- Nickname: Yéro
- Born: Amadou Boucary or Abdoul Salam Dicko 1972 or 1980 Pétéga or Soboulé, Nassoumbou, Soum Province, Burkina Faso
- Allegiance: Ansarul Islam (2015–present)
- Rank: Head executioner (2015–2017) Emir (2017–present)
- Relations: Ibrahim Malam Dicko (older brother) Mansour Dicko (brother)

= Djaffar Dicko =

Burkinabe jihadist

Amadou Boucary, nom de guerre Djaffar Dicko and Yéro, is a Burkinabe jihadist who has served as the leader of Ansarul Islam since 2017.

== Biography ==
Dicko was born as Amadou Boucary or Abdoul Salam Dicko in 1972 or 1980 in either Soboule or Pétéga, Burkina Faso and is the younger brother of Ansarul Islam founder Ibrahim Malam Dicko. He attended a Koranic school, and is reportedly very technology-savvy, and is addicted to online jihadist organizations and social media platforms. Dicko also had two wives and five children as of 2017. Dicko's first roles in Ansarul Islam was as the third-in-command of the group, carrying out executions. He was also close with Katiba Macina founder Amadou Koufa, and maintained ideological and operational links with Koufa. These contacts with Koufa led Dicko and his older brother to pledge allegiance to Al-Qaeda. Following the deaths of his brothers Ibrahim Malam and Mansour in May 2017, Dicko assumed command of Ansarul Islam.

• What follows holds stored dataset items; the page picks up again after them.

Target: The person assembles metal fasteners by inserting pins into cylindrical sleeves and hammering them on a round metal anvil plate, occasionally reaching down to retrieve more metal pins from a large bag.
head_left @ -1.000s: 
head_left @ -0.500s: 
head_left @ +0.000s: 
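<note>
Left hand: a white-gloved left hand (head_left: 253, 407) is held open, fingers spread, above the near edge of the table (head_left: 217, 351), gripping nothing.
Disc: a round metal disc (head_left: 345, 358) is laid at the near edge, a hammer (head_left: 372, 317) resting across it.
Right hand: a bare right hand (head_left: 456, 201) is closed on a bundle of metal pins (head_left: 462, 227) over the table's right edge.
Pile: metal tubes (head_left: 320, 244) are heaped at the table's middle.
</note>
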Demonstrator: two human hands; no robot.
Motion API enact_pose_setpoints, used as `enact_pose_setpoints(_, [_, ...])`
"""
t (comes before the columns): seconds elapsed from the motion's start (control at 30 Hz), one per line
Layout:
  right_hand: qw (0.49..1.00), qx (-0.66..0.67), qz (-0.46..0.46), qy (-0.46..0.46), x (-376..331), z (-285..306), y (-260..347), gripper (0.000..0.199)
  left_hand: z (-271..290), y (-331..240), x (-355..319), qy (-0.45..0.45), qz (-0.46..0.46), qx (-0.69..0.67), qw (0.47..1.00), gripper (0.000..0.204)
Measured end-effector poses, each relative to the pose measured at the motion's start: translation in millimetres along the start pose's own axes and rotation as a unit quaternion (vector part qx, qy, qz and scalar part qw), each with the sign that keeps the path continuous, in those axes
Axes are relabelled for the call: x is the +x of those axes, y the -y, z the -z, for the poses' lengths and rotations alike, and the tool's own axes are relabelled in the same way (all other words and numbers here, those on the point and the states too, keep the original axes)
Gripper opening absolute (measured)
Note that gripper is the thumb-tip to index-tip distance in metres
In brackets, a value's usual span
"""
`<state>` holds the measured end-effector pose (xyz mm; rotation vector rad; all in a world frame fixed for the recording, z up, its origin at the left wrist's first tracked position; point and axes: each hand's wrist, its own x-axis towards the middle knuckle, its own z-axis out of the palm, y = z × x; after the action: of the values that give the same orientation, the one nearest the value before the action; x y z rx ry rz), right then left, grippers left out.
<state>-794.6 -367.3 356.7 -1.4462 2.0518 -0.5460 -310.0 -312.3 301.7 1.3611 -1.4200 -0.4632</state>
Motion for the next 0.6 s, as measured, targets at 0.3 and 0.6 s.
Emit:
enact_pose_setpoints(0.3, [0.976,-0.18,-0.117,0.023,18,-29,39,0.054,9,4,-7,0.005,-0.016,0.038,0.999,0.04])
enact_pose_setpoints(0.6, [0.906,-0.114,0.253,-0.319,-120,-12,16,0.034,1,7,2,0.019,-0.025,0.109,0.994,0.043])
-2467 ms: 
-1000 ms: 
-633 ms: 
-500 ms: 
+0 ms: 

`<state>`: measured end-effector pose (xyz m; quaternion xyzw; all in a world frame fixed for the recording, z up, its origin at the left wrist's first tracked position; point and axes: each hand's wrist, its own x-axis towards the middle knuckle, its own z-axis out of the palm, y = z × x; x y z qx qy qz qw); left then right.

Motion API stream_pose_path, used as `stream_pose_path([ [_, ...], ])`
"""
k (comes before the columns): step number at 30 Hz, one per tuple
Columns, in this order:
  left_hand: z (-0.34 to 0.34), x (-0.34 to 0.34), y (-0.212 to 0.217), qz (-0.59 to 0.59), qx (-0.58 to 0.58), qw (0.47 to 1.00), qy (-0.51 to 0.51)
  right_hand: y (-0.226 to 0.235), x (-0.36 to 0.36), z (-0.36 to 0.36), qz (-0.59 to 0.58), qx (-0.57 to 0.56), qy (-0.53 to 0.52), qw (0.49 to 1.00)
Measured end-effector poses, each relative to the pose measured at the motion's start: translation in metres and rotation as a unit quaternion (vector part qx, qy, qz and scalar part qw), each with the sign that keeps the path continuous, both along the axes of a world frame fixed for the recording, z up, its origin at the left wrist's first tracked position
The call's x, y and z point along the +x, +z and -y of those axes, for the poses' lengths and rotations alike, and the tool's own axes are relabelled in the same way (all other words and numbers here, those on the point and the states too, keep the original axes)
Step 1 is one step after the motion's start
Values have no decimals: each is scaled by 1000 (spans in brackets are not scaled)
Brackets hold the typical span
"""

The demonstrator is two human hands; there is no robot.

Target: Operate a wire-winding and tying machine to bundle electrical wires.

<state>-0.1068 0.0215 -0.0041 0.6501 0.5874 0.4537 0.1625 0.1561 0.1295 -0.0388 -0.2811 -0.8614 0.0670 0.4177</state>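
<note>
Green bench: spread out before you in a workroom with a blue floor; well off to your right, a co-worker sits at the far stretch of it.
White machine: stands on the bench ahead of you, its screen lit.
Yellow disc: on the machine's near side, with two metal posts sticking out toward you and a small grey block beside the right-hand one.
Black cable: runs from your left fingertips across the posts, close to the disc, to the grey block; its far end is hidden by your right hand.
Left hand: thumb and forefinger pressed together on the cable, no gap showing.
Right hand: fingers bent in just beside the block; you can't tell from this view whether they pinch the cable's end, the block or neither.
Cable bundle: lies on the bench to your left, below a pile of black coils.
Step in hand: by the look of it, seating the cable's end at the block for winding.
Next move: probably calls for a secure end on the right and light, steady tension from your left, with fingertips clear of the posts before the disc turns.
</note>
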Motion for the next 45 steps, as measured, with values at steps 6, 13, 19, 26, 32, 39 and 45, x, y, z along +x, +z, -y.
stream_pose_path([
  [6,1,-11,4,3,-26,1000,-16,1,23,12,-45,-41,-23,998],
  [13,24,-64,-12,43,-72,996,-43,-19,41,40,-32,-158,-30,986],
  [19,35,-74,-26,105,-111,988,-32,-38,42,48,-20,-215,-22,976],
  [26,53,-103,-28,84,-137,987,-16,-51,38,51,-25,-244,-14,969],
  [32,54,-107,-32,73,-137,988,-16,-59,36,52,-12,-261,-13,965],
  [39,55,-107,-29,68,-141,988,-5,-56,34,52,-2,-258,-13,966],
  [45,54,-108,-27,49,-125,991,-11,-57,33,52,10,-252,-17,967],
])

In negotiations with the Burkinabe government of Roch Marc Christian Kaboré in 2020, Dicko and Ansarul Islam received an undisclosed sum of money that allowed Dicko to expand Ansarul Islam's capabilities. Dicko also came in contact with Jama'at Nasr al-Islam wal Muslimin leader Iyad Ag Ghaly, and Ghaly allegedly let Dicko's group remain independent of JNIM to diminish Koufa's prominence in JNIM. On April 1, 2023, the Burkinabe junta claimed that Dicko had been killed in drone strikes against hundreds of Ansarul Islam and JNIM fighters in Djibo Department, Burkina Faso. The rumors of Dicko's death turned out to be untrue, although a large number of jihadists were killed.

The United States government imposed sanctions on Dicko and JNIM second-in-command Sidane Ag Hitta on April 23, 2024, for the kidnapping of American nationals. Dicko has been described by Burkinabe security sources as brutal and not charismatic. During clashes with the Islamic State in the Greater Sahara in the past, Dicko had executed several ISGS commanders and enlisted the remaining fighters.